Nevermind. Was stupid, found #237, got smarter.

For other people who stumbled with same issue, change your grammar config like this:

g[ü]ncellen?me {
	fmt.Println("MATCH FOUND")
	return
}

Then run re2go with --input-encoding utf8 flag:

re2go --input-encoding utf8 -u --flex-syntax -i input.re -o main.go

Right, for UTF-8 encoded source code, use --input-encoding utf8.

For UTF-8 encoded input, use --utf8 / re2c:encoding:utf8 = 1; (you used -u which is not UTF-8, but UTF-32, which means that your lexer is generated for UTF-32 encoded input). At some point re2c had only short options -u, -8 and so on, but now it has less confusing aliases --utf32, --utf8, etc., as well as configurations for these options.

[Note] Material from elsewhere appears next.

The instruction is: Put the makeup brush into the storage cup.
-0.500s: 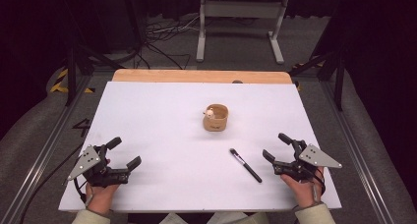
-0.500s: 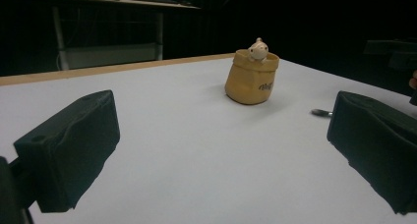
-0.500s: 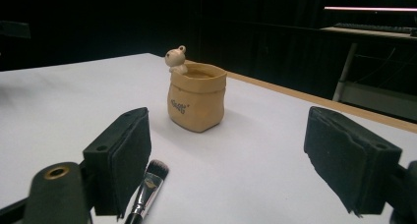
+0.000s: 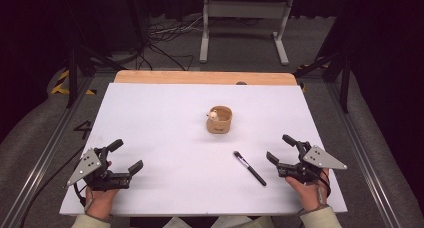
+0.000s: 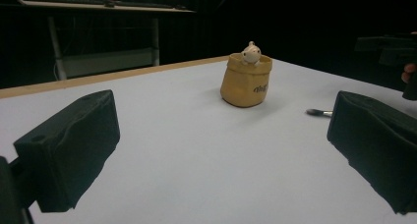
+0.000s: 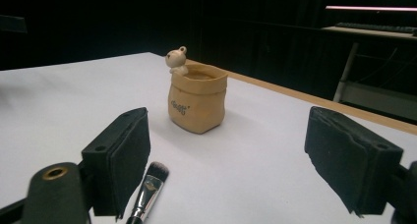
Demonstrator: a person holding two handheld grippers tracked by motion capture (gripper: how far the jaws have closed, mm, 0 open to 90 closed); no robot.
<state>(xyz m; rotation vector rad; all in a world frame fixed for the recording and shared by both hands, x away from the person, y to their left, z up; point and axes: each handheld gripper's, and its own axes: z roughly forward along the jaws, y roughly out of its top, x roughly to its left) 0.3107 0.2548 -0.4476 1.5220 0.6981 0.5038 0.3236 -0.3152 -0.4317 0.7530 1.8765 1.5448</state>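
Black, blocky jaws stand wide apart with nothing between them on both the left gripper and the right gripper, each held low over the white matte table near its front corners. Just beside the right gripper lies a slim black makeup brush, bristles pointing up-left toward the tan sack-shaped ceramic pot with its small pale figurine.

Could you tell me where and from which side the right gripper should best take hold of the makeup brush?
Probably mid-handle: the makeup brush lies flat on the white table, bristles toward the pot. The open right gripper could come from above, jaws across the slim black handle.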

Flex syntax support is somewhat rudimentary in re2c, e.g. in this case it should have worked with güncellen?me but the more recently added --input-encoding option did not play well with --flex-support (here in the source code re2c consumes one byte at a time, disregarding the possibility of multibyte characters). This is actually a bug, so I'm reopening this issue to fix it.

I'm glad that g[ü]ncellen?me worked out. Alternatively you can just use re2c-native syntax "güncelle" "n"? "me" which is fully supported, and avoid any further potential issues with flex-like syntax.

@RadhiFadlillah Also not that for cur < len(str) is not a correct way of handling the end of input, you can replace it with just for. It is the sentinel rule [\000] { return } that stops the lexer. More info here: http://re2c.org/manual/manual_go.html#handling-the-end-of-input.

Here's a fix: cbd52e0, it will be merged into master once it passes all the CI checks.

I'll close this bug, please reopen if you have any further issues.